With a rehabilitation meeting held in Colombo bringing in some staff members from Kandakadu, tests had also been performed on 78 people from Nikawewa and 74 from the Kotugoda church where a staff member had gone, with all bringing forth negative results. With a member of the private Melsta hospital in Ragama visiting Kandakadu for lectures, 69 hospital staff members were tested, all being negative. The results of tests done in Kurunegala are awaited.

On Thursday, Dr. Jasinghe said, 2,406 RT-PCR tests were done in 24 hours from all over the country, with the bulk being at Rajanganaya.These tests included 812 random samples from the community; 476 from quarantine centres; 407 from private laboratories and 44 from the airport.

Call goes out to get tested without fear in Rajanganaya
As the second round of RT-PCR testing was to be carried out next week in Rajanganaya, a request went out from a high-level health official for people not to worry or be scared but to respond voluntarily.
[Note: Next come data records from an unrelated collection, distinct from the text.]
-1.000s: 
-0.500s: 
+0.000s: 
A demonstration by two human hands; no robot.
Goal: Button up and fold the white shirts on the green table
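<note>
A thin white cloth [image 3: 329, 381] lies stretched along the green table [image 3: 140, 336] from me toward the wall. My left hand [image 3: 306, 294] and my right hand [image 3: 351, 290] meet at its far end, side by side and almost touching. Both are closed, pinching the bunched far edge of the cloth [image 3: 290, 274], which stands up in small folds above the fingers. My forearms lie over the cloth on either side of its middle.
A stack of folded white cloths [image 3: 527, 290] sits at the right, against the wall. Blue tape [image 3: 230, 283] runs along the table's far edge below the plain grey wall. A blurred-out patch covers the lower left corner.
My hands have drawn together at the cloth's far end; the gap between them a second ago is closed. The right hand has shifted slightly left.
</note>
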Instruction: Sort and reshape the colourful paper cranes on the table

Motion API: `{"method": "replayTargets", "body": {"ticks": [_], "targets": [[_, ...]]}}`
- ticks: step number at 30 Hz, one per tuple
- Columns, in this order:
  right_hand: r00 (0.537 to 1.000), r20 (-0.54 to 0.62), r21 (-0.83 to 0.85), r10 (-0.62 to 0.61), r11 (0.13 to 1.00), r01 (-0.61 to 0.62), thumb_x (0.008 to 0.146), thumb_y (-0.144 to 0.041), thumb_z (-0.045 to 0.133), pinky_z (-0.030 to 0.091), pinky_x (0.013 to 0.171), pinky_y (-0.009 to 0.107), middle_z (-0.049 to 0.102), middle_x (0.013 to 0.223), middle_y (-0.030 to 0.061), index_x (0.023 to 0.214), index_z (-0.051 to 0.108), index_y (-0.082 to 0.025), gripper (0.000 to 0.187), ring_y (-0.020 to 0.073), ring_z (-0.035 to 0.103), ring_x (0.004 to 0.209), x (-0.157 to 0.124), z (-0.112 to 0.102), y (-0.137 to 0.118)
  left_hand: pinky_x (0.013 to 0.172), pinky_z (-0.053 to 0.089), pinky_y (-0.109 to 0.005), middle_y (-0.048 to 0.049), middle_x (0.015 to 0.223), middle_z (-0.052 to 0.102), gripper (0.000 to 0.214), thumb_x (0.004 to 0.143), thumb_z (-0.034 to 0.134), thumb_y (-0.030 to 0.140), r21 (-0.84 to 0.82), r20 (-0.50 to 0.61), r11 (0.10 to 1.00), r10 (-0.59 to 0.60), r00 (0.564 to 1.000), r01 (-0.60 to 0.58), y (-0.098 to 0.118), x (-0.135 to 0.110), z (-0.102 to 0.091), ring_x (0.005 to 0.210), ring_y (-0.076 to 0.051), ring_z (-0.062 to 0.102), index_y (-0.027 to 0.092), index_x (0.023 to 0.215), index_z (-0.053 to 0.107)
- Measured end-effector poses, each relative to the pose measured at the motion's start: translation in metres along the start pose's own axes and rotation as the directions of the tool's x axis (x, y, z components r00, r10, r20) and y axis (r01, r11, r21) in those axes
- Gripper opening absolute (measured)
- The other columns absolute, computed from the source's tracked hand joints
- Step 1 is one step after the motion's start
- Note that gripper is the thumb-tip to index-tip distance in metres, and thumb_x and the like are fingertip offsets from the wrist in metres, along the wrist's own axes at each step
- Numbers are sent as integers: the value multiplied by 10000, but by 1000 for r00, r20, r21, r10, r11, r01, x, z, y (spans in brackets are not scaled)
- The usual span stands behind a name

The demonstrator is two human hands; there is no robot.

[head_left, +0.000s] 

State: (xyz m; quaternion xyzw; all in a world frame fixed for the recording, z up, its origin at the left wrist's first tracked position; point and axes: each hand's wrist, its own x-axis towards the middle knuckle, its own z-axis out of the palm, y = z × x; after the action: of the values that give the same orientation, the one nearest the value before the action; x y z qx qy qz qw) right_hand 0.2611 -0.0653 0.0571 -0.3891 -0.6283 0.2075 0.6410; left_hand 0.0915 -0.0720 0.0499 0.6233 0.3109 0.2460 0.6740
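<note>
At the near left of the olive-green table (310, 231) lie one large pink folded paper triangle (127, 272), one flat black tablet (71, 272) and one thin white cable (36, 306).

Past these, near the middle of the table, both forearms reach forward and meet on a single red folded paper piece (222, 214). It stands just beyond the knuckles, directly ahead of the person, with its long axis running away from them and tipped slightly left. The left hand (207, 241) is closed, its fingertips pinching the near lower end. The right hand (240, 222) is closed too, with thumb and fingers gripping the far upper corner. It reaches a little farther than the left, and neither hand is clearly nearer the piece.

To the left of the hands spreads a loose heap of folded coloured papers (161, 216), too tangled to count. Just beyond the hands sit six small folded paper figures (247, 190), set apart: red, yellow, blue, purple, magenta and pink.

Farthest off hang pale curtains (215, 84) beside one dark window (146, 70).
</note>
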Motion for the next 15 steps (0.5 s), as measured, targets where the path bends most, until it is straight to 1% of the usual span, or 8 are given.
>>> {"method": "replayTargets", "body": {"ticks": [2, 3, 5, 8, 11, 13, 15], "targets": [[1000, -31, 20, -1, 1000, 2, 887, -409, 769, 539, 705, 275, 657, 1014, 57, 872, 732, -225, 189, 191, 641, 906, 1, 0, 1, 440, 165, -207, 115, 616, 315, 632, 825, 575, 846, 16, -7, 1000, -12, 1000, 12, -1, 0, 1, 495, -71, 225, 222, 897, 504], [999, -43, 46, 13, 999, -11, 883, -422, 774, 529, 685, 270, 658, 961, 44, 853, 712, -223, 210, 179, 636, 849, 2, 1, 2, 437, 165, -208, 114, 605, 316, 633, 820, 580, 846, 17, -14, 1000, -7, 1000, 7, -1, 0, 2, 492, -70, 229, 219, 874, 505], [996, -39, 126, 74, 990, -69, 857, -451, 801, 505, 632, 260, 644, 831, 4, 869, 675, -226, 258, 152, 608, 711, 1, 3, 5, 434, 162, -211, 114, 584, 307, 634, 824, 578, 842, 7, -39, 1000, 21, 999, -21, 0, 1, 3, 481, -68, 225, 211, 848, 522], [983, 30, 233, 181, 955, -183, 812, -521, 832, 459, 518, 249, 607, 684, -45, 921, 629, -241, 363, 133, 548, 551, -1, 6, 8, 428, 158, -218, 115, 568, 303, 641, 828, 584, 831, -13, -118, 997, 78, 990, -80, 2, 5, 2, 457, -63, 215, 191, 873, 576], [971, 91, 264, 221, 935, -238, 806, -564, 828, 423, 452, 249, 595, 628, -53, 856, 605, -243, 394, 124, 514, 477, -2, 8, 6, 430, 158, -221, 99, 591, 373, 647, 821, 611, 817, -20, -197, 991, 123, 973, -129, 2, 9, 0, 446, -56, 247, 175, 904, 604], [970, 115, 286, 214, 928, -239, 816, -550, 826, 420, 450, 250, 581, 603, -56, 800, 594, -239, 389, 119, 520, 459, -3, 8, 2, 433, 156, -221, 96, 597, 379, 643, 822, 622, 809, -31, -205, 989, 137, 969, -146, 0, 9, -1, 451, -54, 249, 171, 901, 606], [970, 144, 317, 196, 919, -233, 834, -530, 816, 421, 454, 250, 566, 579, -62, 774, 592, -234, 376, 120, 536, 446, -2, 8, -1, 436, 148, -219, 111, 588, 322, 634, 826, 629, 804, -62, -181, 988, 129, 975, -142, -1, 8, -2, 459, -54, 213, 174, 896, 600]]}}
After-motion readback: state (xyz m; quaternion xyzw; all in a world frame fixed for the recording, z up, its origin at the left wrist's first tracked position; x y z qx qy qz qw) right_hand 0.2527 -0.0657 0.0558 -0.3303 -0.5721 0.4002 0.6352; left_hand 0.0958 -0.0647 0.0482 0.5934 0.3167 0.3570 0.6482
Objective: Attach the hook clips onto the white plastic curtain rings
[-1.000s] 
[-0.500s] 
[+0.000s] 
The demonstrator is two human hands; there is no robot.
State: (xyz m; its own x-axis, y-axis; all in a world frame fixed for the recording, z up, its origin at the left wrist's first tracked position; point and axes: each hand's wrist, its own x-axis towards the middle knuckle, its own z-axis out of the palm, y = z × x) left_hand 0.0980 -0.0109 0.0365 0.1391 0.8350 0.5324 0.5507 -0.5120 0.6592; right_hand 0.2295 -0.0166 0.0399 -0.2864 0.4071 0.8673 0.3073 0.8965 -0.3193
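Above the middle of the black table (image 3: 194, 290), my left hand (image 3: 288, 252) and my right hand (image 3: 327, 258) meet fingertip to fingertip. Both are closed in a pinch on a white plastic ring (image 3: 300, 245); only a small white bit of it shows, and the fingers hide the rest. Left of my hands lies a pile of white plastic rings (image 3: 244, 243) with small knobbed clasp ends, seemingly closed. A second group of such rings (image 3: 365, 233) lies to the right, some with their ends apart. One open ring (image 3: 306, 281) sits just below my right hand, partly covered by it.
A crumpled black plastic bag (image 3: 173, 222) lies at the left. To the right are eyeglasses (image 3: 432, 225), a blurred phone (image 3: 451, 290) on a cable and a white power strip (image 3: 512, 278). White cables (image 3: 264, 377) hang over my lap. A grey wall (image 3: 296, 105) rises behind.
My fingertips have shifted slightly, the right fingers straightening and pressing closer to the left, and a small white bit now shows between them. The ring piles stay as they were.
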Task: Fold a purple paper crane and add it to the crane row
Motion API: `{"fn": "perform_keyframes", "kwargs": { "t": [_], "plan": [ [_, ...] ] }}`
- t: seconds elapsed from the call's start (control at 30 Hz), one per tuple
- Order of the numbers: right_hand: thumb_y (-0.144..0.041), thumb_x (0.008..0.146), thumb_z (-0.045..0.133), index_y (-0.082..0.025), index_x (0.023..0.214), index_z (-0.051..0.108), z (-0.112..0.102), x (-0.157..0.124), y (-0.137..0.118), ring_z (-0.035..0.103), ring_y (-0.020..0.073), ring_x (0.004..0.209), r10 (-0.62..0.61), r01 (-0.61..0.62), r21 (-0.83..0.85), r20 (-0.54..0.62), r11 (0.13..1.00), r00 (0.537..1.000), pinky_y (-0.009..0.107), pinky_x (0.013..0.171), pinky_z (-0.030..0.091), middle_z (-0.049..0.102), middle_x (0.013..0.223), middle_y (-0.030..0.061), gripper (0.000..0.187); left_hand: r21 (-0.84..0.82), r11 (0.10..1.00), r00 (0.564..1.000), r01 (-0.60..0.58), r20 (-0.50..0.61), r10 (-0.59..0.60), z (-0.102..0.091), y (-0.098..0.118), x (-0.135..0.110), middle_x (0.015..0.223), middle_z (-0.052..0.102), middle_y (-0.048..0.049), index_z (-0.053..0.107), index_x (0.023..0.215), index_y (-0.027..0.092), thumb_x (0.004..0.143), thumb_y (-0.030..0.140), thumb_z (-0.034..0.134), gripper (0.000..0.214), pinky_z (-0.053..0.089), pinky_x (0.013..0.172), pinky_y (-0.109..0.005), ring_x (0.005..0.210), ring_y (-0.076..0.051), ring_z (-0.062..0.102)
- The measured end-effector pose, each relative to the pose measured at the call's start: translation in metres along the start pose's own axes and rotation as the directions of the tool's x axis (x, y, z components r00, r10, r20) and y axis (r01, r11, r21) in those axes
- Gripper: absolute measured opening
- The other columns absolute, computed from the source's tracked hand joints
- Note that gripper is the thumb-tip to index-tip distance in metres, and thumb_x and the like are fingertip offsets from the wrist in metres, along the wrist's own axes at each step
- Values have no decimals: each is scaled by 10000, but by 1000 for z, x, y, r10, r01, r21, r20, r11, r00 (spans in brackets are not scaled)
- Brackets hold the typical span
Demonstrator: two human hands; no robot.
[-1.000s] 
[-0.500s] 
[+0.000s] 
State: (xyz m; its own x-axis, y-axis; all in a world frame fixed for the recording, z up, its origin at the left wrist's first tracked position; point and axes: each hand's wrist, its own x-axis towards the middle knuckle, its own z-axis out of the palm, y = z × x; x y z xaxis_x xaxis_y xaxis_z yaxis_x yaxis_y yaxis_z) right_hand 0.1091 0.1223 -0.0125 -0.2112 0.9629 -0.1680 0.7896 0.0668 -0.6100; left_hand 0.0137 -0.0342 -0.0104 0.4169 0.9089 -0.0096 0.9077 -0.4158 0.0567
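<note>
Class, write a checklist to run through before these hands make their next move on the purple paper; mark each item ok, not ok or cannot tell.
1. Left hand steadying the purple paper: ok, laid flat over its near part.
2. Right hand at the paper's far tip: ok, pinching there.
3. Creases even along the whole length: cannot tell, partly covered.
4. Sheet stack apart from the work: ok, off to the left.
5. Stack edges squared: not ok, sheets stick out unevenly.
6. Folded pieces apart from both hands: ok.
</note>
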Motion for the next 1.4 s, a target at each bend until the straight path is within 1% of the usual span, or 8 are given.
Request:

Deserted railway station. Pic by Sugathapala Geeyage

“There is nothing to fear. Come and get tested in the second round and cooperate with our Medical Officers of Health (MOHs) and Public Health Inspectors (PHIs),” said the Provincial Director of Health (North Central Province), Dr. W.M. Palitha Bandara, explaining that people should take health precautions such as hand-hygiene, social distancing and face-mask wearing and gather at the 5th Post pola in Rajanganaya. It is an illness and if a person is ill, he/she will be treated and there is no cause for concern.

Of 815 RT-PCR tests conducted in the first round within five days after a staffer from the Kandakaducentre attended a funeral and alms-giving in Rajanganaya, only 18 are positive. The positive cases include three children, aged 1½ years, 10 years and 12 years.

Some areas in Rajanganaya – Tracts 1, 3 & 5 and 5th Post – have been shut down with around 1,400 in quarantine in their homes.

Unawatuna Railway Station opened

This week also saw the new coronavirus compelling the little Unawatuna railway sub-station coming under the Galle railway station on the southern line to put up its shutters.

The station office was closed and the platforms deserted on July 13 (Monday) after the neighbour of its Station Master who lives in Habaraduwa was tested positive for COVID-19. The neighbour is a staff member from the Kandakaducentre.

While the Station Master is in self-quarantine, the Unawatuna station was disinfected and re-opened on July 15 (Wednesday).



Visits to quarantine centres and  new army hospital in the north 
The Head of the Centre for the Prevention of COVID-19 and Army Commander, Lieutenant General Shavendra Silva paid a visit to the quarantine centres being managed by the tri-forces on Friday to check out their needs while lauding the staff for the good work being done.

He also inspected the newly-built 75-bed Kilinochchi army hospital, the work of which had been handled by the 11 Engineer Services Regiment within four months.